AIM OF THE TASK: In the material below, find each line with the word "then" and list it.

RECORDED DATA:
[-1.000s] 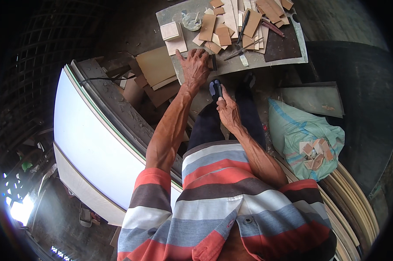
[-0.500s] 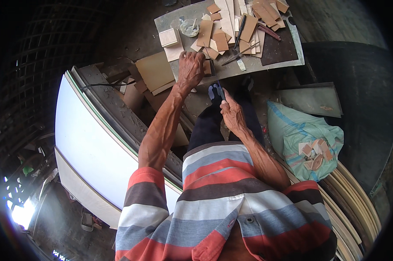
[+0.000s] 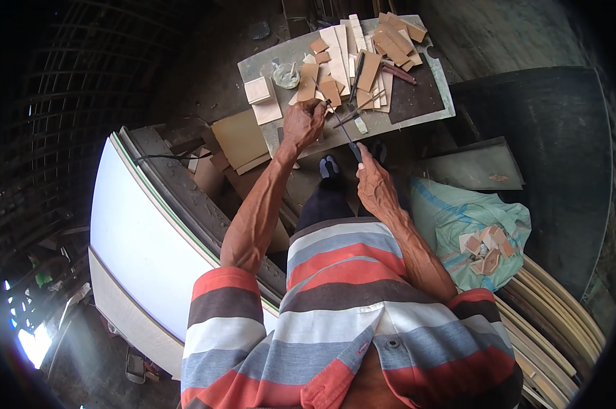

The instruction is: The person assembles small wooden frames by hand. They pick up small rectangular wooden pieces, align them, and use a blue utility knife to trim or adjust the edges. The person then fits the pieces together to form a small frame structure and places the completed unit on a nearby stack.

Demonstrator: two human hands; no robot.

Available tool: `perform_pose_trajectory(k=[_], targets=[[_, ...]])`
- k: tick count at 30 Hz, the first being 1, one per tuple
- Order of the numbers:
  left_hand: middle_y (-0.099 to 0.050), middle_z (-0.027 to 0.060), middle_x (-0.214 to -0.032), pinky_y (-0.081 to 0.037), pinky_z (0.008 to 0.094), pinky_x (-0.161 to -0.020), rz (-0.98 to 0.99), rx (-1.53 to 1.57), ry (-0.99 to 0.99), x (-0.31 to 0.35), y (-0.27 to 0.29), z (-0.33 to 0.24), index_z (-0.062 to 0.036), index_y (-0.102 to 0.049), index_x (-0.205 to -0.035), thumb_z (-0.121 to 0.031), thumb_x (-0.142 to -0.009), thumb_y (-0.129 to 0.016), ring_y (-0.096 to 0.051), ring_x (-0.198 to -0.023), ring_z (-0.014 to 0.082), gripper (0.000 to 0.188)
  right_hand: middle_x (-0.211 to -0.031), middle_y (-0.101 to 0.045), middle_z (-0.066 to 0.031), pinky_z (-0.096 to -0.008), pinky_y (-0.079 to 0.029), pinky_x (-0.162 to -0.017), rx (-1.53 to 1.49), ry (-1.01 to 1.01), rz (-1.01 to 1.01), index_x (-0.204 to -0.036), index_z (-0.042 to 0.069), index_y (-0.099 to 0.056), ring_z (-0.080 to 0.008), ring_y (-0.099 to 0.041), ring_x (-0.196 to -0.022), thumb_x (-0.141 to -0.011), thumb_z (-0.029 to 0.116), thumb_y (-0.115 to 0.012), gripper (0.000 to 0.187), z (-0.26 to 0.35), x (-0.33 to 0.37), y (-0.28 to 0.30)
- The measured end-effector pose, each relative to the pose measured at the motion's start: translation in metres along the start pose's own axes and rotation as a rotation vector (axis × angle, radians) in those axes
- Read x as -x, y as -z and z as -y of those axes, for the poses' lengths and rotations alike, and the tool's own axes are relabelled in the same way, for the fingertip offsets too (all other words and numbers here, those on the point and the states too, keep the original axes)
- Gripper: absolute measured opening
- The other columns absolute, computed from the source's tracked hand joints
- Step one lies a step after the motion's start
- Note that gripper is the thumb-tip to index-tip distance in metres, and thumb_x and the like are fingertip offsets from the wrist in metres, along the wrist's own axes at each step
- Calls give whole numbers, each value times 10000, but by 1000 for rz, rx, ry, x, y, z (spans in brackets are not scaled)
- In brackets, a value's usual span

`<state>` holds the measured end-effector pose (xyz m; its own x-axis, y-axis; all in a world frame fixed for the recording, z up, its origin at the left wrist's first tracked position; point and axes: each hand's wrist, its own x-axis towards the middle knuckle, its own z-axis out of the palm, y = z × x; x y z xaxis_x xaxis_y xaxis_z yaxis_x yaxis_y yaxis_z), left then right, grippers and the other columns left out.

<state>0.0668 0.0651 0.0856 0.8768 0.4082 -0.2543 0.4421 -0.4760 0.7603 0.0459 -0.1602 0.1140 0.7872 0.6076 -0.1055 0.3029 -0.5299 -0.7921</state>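
Our right hand [image 3: 377, 185] grips a thin tool [image 3: 347, 133] by its handle [image 3: 356, 153], the best hold; it should feel light, stiff. Ahead-left, our left hand [image 3: 304, 125] pinches something small [image 3: 327, 103], perhaps wood.

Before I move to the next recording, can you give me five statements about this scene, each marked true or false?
1. The right hand holds a dark-handled tool. True.
2. The left hand lies on the green bag. False: the left hand is over the table.
3. Small wood pieces lie on the green bag. True.
4. The translucent container stands on the floor. False: the translucent container is on the table.
5. The shirt is plain white. False: the shirt has coloured stripes.
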Motion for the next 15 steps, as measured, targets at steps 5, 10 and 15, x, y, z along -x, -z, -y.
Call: perform_pose_trajectory(k=[5,10,15], targets=[[-571,132,-567,-443,374,-563,69,138,-3,-22,-4,-28,7,-677,-797,-305,-852,-546,-544,-521,213,343,-957,-589,-248,-455,-495,-720,134,-57,92,-1473,79,-247,-406,-611,-820,-894,-18,-441,618,11,-6,47],[-576,95,-541,-446,350,-554,120,163,103,-40,-17,-70,8,-704,-786,-380,-806,-581,-551,-516,169,407,-912,-591,-238,-468,-493,-694,262,-23,120,-1484,90,-229,-408,-608,-790,-881,-16,-470,657,6,-16,91],[-616,107,-578,-467,357,-596,87,101,200,-63,-38,-97,-34,-736,-820,-368,-772,-596,-586,-562,181,365,-840,-569,-242,-514,-499,-667,235,3,140,-1505,162,-178,-444,-608,-740,-803,-29,-489,792,-14,-31,129]])
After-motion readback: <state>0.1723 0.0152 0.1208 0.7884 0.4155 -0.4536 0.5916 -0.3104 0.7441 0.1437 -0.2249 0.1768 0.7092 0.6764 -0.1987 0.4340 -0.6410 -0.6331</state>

RESULT FOR THIS TASK:
The instruction is: The person assembles small wooden frames by hand. They pick up small rectangular wooden pieces, align them, and use a blue utility knife to trim or adjust the edges. The person then fits the pieces together to form a small frame structure and places the completed unit on a nearby stack.
`<state>` holds the measured end-effector pose (xyz m; its own x-axis, y-axis; all in a world frame fixed for the recording, z up, its origin at the left wrist's first tracked position; point and axes: each hand's wrist, its own x-axis towards the middle knuckle, its own z-axis out of the palm, y = z × x; x y z xaxis_x xaxis_y xaxis_z yaxis_x yaxis_y yaxis_z), left then right, grippers and the other columns left out.

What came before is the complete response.